The invention discloses a total internal reflection fluorescence microscope capable of being used with an atomic force microscope and belongs to the field of optical microscopes. The fluorescence microscope comprises a support assembly, an imaging assembly, a base, a sample objective table of the atomic force microscope. The size of the support assembly can be adjusted according to the size of the sample objective table. In the imaging assembly, a bearing body is arranged on the base, a one-dimensional translation seat is arranged on the bearing body, a second connection seat is fixed on the bearing body, a lens cone lens is arranged in an inner cavity and a reflection mirror is arranged on the bearing body and under the lens cone lens. A lower base plate of a first connection seat of a U-type structure is fixed on the one-dimensional translation seat. A two-dimensional translation seat is fixed on the outer end of a left side arm of the first connection seat. A fiber coupler is arranged in the two-dimensional translation seat in a two-dimensional moving manner. The end part of a first lens and the end part of a second lens are arranged on two ends of a second through hole of the right side arm of the first connection seat. A dichroscope assembly is arranged on the second connection seat. An objective lens is fixed on the dichroscope. The objective lens is arranged in an objective lens installation seat in a height-adjustable manner.

The invention discloses a method for synchronously monitoring chemical signals and electrical signals of nerve cell networks.
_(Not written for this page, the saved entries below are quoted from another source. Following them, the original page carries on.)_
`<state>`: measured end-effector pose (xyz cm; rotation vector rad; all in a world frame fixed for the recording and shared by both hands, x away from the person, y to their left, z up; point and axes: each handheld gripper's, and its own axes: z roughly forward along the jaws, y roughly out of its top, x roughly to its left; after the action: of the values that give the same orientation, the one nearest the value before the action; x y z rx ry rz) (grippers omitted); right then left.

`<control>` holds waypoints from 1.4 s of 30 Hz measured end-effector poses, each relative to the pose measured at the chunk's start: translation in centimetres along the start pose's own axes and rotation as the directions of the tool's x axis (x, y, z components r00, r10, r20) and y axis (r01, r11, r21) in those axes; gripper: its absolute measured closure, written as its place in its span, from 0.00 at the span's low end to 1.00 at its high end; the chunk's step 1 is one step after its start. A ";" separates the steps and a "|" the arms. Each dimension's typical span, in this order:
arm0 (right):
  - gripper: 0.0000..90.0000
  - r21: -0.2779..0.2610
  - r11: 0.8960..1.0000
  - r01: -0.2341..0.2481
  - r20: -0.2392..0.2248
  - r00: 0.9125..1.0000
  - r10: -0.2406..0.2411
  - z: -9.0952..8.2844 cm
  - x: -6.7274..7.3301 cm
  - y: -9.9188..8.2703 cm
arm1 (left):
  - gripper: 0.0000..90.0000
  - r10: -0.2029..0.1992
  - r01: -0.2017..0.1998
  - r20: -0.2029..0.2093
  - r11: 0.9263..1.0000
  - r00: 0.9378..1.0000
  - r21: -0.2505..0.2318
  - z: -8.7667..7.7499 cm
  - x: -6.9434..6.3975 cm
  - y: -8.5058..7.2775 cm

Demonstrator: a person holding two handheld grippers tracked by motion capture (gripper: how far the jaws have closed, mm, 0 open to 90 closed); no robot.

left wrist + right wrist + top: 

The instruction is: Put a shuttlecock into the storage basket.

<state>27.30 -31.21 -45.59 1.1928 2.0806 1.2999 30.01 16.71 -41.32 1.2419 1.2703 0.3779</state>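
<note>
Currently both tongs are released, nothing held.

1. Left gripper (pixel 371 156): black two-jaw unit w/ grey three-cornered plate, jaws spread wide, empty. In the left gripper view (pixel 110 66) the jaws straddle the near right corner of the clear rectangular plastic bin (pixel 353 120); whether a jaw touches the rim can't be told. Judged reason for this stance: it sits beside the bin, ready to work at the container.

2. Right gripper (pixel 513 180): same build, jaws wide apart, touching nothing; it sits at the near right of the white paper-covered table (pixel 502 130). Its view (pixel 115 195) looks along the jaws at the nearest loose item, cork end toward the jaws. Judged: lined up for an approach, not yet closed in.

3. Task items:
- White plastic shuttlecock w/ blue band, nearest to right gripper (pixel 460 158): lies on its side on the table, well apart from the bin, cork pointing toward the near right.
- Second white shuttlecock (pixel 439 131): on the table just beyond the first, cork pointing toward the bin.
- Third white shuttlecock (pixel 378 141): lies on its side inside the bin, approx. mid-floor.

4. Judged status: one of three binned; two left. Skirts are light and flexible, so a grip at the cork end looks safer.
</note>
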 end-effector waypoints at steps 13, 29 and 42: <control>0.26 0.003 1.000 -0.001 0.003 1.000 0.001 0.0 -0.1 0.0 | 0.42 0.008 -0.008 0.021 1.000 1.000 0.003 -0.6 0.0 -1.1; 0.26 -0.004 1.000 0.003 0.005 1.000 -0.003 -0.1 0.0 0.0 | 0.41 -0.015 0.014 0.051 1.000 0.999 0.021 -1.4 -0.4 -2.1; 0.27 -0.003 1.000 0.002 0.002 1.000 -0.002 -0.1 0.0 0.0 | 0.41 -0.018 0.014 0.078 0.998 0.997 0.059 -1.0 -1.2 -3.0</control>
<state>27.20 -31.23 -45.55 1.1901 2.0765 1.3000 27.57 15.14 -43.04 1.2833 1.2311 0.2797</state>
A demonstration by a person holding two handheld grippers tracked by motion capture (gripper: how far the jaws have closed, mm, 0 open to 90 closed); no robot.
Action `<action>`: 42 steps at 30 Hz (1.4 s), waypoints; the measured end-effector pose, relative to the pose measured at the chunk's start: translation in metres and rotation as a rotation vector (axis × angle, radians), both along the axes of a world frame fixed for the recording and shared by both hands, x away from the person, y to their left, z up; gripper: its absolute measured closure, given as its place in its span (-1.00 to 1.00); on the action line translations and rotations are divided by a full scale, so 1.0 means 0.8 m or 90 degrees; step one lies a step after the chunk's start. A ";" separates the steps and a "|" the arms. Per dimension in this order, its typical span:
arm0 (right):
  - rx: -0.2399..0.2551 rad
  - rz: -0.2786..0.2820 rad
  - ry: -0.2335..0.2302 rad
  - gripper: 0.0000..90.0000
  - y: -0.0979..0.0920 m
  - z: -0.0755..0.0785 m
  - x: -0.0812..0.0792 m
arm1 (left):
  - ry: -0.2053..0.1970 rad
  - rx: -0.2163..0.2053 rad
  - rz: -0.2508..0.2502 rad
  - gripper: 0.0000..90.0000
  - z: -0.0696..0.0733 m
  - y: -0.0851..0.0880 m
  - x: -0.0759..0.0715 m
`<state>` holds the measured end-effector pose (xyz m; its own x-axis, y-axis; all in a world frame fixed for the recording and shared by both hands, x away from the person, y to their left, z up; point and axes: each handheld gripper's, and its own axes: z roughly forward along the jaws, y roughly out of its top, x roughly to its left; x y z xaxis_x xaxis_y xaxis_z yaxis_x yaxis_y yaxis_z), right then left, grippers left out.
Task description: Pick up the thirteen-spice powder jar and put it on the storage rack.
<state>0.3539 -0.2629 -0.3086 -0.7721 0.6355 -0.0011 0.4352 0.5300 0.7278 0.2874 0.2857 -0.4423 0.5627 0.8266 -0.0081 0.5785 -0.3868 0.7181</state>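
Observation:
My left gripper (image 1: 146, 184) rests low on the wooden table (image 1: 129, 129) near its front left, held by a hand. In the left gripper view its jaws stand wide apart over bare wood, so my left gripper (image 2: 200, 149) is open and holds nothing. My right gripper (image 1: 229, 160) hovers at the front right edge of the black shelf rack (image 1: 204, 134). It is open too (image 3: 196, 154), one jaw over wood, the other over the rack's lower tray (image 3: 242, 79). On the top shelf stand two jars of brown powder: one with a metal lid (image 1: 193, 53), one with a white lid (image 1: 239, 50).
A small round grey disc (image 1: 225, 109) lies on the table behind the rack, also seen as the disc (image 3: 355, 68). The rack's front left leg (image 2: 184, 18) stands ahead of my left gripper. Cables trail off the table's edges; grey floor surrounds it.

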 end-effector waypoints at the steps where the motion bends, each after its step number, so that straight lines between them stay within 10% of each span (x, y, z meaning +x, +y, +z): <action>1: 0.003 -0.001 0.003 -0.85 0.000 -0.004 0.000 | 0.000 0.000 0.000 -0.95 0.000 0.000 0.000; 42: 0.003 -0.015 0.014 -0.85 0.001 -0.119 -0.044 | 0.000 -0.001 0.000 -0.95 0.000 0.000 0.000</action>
Firstly, the nerve cell network is cultivated in situ on a pretreated microelectrode array; then, the neuron vesicles are dyed, and then buffer solution is added ; Observing the nerve cell network with a total internal reflection fluorescence microscope, connecting the shooting camera and the controller of the microelectrode array with the pulse signal generator; performing external stimulation on the nerve cell network, and simultaneously turning on the pulse signal generator, shooting the camera and the microelectrode array The controller collects the fluorescent signal and the electrical signal synchronously, respectively. The synchronous monitoring method of the present invention has low background signal, high signal-to-noise ratio, and has space-time resolution responsiveness, which can meet the monitoring requirements of nerve cell networks; the method has stable signals, high sensitivity, and can realize imaging measurement for various nerve cells and networks, and High-throughput analysis can be achieved.

The invention discloses a method for detecting the laterally limited area of ​​a living plant cell membrane protein. The method comprises: (1) expressing a fusion protein in a plant to obtain a transgenic plant material with single-color fluorescent labeling for the protein to be tested; (2) observing the transgenic plant material with a variable-angle total internal reflection fluorescence microscope, Obtain time series images; (3) use single particle tracking technology to identify and track fluorescent points in time series images, obtain the trajectory of fluorescent points over time, and then calculate the average square displacement of fluorescent points over time; (4) use The Origin software fits the average square displacement of the fluorescent point over time, obtains the corresponding constant, and calculates the moving range of the fluorescent point. The method for calculating the laterally restricted area of ​​membrane proteins in living cells is simple and repeatable, and individual information of proteins and group average information can also be calculated.